Only the lines of the data below from the one with "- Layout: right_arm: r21" through the one with "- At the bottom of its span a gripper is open" are wanted. Repeat them exactly.

Information shown:

^^^^

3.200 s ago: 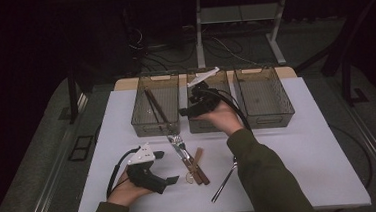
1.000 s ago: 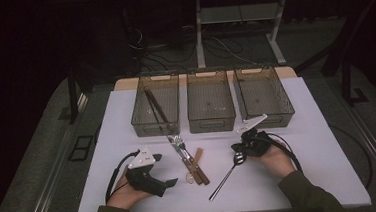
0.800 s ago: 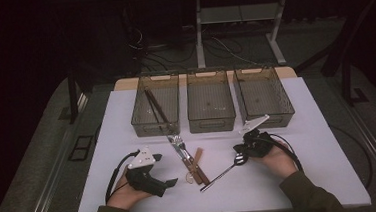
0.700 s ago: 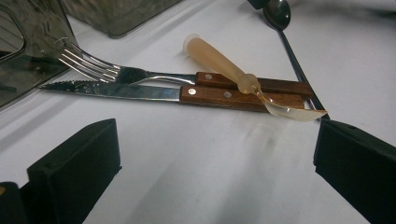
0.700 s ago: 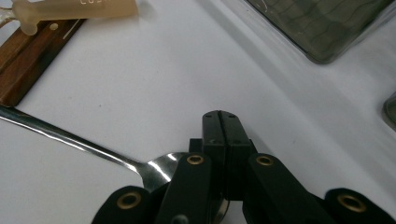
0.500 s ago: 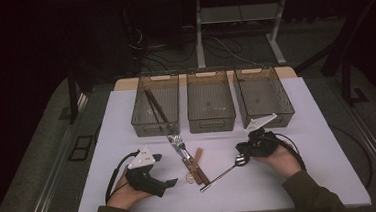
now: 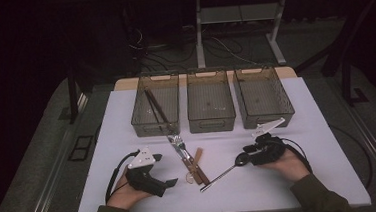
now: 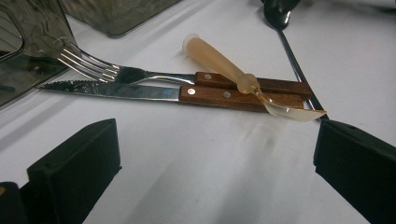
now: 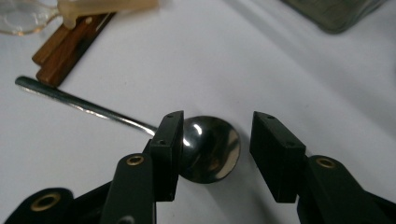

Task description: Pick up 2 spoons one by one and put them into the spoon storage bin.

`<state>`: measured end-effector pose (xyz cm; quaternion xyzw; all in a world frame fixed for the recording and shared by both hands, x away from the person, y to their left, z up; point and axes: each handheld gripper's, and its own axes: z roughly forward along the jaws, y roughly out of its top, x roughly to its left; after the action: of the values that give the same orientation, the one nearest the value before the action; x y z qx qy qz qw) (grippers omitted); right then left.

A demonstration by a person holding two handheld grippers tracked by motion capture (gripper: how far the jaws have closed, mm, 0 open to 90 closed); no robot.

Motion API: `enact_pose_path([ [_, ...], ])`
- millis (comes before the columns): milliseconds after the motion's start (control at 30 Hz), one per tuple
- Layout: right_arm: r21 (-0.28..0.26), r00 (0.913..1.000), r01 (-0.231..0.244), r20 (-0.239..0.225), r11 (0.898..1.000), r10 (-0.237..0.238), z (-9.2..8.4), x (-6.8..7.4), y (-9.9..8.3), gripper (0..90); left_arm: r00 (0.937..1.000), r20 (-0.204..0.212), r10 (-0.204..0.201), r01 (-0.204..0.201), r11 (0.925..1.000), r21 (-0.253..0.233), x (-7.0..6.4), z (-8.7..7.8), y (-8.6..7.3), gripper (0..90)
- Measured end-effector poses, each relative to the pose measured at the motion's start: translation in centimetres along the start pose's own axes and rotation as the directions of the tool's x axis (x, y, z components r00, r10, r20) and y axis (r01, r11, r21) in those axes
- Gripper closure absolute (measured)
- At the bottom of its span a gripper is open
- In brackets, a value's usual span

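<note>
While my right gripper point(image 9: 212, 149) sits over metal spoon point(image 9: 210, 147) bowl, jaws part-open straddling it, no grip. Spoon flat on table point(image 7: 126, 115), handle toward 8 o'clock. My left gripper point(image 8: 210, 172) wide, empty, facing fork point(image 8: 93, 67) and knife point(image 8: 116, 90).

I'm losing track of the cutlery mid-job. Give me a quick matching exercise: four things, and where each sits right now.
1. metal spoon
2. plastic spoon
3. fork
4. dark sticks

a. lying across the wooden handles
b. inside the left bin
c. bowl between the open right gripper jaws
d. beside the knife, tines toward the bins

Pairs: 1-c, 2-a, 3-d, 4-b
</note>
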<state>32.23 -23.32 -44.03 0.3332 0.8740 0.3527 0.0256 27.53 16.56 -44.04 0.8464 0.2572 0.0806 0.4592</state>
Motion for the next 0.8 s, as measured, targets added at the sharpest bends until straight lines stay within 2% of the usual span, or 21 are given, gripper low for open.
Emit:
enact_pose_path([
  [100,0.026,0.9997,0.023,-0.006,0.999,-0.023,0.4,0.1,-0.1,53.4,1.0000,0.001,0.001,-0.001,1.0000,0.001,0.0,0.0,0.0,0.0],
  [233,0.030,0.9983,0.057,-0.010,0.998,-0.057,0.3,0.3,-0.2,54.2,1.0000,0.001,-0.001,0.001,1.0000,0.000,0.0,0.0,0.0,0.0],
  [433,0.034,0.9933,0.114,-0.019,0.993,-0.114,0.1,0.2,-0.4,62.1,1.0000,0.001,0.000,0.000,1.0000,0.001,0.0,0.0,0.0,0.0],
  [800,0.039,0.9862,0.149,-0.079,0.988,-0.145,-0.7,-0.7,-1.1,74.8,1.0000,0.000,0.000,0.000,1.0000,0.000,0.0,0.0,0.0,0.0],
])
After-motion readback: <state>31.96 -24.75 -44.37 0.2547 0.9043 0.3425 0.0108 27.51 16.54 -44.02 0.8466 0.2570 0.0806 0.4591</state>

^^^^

Reply:
- Layout: right_arm: r21 (-0.28..0.26), r00 (0.913..1.000), r01 (-0.231..0.244), r20 (-0.239..0.225), r11 (0.898..1.000), r10 (-0.237..0.238), z (-9.2..8.4), x (-6.8..7.4), y (-9.9..8.3), gripper (0..90); left_arm: r00 (0.937..1.000), r20 (-0.204..0.212), r10 (-0.204..0.201), r01 (-0.204..0.201), r11 (0.925..1.000), r21 (-0.253..0.233), x (-7.0..6.4), z (-8.7..7.8), y (-8.6..7.3), gripper (0..90)
- Measured end-effector poses, each relative to the pose measured at the motion's start: translation in centimetres along the start pose's own axes and rotation as the directions of the tool's x axis (x, y, z components r00, r10, r20) and y axis (r01, r11, r21) in those axes
- Gripper closure absolute (measured)
- At the bottom of its span a gripper is open

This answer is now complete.